The DARK SIDE OF Advanced intelligence

You may wonder why some people are worried about advanced AI. Who said AI can’t just be nice? Meet Instrumental Convergence -  a universal property that forces algorithms to be mean to each other.

You might be wondering - what happens when AI gets better and more general? You may have even heard an answer: we don't know for sure.

But that doesn't mean we know absolutely nothing. Instead, we have a hypothetical, but rather rational idea about which strategies intelligent systems come up with.

If you are hungry for clever concepts and interested in AI safety, let me drop this brain-melter stuff.

Yes, I require brainmeltery

When you do something, you usually pursue a goal. A 15-second goal to feed your pet mice some cheese. A 5-year goal to become an expert in your field. Whatever the goal is, you devise a series of steps to reach it. That series of steps is called a strategy.

You never start moving towards a goal with nothing. There is always an initial state of affairs. Your goal, on the other side, represents the final state you'd like to reach.

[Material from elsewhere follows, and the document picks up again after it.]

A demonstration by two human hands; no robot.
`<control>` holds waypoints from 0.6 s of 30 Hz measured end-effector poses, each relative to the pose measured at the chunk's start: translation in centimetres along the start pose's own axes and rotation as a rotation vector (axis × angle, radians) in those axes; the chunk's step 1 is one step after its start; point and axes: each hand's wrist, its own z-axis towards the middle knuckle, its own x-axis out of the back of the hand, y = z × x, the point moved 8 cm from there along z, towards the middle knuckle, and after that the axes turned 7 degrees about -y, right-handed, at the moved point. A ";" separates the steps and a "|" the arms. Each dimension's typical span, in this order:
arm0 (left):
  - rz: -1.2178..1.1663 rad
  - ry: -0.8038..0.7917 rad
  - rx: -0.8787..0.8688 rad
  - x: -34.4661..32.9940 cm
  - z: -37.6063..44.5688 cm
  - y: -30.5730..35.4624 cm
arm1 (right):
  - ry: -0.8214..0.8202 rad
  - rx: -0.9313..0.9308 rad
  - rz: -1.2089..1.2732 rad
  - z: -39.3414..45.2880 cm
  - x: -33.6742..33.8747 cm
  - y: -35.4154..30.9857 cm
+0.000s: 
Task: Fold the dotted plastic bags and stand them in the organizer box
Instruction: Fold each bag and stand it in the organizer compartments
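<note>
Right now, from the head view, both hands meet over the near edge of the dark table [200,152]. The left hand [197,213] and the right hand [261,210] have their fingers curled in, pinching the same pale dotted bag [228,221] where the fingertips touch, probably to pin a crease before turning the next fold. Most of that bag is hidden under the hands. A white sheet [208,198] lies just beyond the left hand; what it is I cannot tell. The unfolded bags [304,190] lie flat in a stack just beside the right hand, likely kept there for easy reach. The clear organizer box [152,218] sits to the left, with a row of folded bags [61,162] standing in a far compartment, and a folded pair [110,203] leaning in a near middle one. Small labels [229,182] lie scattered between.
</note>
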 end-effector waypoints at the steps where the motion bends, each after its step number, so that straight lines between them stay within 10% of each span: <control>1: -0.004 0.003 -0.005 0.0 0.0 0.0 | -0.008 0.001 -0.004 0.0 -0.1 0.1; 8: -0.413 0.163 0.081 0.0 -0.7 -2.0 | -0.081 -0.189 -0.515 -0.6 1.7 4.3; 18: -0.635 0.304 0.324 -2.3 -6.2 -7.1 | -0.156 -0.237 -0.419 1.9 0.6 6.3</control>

And there you go: using your hands, legs and mind, you crawl along your strategy, gradually moving from the initial state to the final state. Mice will be pleased.

You also optimize your strategies. There are unlimited paths toward your goal.

You can make a small detour to south Africa and almost get in jail for trying to educate people and only then return to mice and feed them (unless they are dead). But this strategy is not very good, let me be honest. It is not optimized at all.

A better strategy involves less time, fewer difficult steps, you not trying to learn dance moves and attending a zoom meeting with poorly set up chromakey in the meantime.

Right now there already are AI systems that can train to optimize multi-step actions based on a verbally communicated goal and observations of their environment.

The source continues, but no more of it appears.